L'exécutif voulait en fait maintenir les vols vers Roissy pour permettre les correspondances avec les long-courriers. Mais la Commission européenne a retoqué l'idée qui créait, selon elle, une distorsion de concurrence entre Air France et les autres compagnies n'opérant pas de vols longue distance. Le gouvernement a donc décidé de retenir la gare TGV de l'aéroport, situé au nord-est de Paris, pour le calcul du temps de trajet en train, plutôt que de se baser sur le trajet entre les centres-villes. Et voilà Bordeaux et Nantes à plus de 2 h 30 de l'aéroport, justifiant de maintenir les vols malgré la LGV vers Paris.

Enfin, pour Roissy-Rennes (2 h 30 en train), Roissy-Lyon (2 heures) et Lyon-Marseille (1 h 40), l'État a tout simplement estimé que les horaires des trains n'étaient pas assez satisfaisants pour être considérés comme une alternative. Le TGV « ne permet pas de retourner à Lyon après l'arrivée des dernières vagues de long-courriers » à Paris, justifie par exemple la DGAC dans la consultation publique menée en décembre et janvier.
Le dernier train de Roissy pour Lyon-Saint-Exupéry (là aussi, on a retenu la gare de l'aéroport) part en effet à 16 h 40 ; le dernier vol à 22 h 10. Même en voulant arriver dans le centre de Lyon, le dernier TGV part à 20 h 39 de l'aéroport. Une amélioration de la desserte par la SNCF « avec des fréquences suffisantes et des horaires satisfaisants pourra permettre l'interdiction de ces liaisons aériennes », assure la DGAC.
« Cette mesure a été complètement détournée », s'agace William Aucant, ancien membre de la convention citoyenne et depuis élu conseiller régional des Pays de la Loire. « L'État manque de courage et joue sur les termes pour essayer d'en faire le moins possible ! » Une loi tellement vidée de sa substance qu'elle en devient absurde, acquiesce Paul Chiambaretto. « On dégrade sensiblement le confort des voyageurs en supprimant ces lignes dont certains ont encore besoin pour, finalement, n'économiser que quelques tonnes de CO2… » D'autant que la question du prix, qui faisait partie de la réflexion de la convention citoyenne, « a été totalement éludée », s'agace le professeur.

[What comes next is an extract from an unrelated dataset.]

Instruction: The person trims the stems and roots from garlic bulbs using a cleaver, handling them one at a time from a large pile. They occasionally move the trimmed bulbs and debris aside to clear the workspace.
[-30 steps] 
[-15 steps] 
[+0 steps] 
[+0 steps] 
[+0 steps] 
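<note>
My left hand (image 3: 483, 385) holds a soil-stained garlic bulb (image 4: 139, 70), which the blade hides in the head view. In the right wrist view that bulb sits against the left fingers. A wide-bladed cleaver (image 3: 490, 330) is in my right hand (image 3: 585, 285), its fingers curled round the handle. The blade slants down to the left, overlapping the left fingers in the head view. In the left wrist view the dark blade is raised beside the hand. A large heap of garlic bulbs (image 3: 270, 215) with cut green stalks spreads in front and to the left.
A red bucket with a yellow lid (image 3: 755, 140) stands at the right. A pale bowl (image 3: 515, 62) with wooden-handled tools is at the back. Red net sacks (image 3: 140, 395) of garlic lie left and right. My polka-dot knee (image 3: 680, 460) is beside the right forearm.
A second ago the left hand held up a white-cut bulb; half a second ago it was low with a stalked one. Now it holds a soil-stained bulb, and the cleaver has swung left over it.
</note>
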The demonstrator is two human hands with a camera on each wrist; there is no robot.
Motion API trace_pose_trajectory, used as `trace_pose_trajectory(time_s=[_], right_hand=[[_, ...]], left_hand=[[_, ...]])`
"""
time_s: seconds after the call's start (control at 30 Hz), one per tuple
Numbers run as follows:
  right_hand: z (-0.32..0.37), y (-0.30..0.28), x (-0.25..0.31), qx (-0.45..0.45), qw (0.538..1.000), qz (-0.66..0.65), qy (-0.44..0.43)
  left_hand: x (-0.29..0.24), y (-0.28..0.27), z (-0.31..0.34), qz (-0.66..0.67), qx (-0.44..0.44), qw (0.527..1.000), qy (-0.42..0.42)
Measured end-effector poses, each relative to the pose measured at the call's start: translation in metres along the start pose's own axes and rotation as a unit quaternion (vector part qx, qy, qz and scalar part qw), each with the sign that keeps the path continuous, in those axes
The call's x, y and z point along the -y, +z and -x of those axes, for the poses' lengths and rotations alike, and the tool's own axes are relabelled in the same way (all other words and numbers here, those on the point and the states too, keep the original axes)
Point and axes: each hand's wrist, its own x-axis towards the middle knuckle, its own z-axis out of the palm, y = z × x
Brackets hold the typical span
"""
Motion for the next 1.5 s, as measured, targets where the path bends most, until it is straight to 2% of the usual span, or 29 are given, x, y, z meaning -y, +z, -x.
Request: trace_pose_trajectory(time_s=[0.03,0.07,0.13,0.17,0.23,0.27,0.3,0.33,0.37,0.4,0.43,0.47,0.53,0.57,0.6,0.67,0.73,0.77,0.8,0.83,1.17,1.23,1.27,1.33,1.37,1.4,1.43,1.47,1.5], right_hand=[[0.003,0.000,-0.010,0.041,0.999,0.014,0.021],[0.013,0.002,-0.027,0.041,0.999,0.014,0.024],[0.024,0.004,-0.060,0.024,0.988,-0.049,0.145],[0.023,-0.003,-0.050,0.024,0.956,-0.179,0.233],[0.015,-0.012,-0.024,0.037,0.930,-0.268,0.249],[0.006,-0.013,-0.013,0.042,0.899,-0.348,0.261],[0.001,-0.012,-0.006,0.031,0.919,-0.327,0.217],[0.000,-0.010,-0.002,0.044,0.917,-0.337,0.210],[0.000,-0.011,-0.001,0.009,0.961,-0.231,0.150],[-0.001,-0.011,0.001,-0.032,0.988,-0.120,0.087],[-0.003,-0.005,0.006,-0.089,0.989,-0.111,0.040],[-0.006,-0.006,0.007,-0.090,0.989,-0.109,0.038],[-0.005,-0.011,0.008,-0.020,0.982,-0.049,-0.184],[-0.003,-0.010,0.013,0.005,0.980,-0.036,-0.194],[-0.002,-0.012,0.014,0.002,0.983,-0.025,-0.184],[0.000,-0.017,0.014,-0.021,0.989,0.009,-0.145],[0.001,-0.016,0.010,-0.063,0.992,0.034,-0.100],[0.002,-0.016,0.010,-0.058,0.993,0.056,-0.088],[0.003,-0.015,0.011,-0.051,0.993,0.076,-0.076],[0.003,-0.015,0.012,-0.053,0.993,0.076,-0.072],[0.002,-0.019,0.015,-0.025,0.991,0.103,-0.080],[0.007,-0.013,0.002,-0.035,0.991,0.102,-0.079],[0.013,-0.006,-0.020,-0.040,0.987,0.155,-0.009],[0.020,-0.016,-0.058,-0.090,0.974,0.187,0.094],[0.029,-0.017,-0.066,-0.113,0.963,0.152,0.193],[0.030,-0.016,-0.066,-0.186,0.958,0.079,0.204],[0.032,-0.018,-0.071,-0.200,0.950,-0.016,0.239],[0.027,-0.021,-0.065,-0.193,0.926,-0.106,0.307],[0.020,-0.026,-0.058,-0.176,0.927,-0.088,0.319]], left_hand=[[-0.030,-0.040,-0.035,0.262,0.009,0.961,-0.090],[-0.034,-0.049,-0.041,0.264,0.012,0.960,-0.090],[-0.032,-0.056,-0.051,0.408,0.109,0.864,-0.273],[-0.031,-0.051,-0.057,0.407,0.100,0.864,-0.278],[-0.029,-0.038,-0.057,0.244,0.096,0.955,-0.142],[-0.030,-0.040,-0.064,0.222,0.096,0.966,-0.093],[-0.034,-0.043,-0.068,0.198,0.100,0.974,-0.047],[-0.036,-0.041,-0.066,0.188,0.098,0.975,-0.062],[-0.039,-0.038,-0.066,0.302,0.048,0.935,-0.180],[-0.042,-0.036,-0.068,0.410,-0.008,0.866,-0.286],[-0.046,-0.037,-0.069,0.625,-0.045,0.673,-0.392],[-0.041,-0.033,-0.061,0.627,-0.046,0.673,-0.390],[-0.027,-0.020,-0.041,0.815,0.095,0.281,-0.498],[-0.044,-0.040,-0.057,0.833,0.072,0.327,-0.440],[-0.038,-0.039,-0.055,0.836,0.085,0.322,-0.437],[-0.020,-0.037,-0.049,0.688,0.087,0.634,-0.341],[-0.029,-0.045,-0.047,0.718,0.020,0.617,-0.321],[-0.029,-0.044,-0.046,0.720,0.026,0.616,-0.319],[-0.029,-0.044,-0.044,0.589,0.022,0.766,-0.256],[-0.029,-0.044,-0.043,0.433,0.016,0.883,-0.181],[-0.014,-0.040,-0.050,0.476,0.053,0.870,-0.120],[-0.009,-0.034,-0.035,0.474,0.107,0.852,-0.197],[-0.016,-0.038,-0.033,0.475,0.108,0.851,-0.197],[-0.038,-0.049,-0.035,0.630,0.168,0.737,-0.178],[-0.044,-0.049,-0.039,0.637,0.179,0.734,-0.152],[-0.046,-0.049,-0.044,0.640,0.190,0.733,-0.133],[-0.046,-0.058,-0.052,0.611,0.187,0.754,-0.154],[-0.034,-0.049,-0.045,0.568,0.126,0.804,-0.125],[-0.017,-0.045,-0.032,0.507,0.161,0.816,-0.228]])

« Même si la mesure française est symbolique pour l'environnement pour l'instant, elle est politiquement importante », nuance Jo Dardenne, qui y voit un moyen d'inciter les consommateurs à utiliser des alternatives moins polluantes pour voyager quand elles existent. La mesure, comme l'exige l'Union européenne, devra être réévaluée deux ans après son entrée en vigueur. Encore faut-il que le décret d'application soit pris.
Après deux tentatives pour décrocher le blanc-seing de la Commission européenne en décembre, puis la consultation publique, le décret a enfin été soumis au Conseil d'État, indique l'entourage du ministre des Transports, Clément Beaune. « La publication devrait donc intervenir courant avril, sous réserve de l'examen en Conseil d'État. » En attendant, les compagnies ont d'elles-mêmes supprimé les trois liaisons visées. Les autres vols courts ont encore de beaux jours devant eux.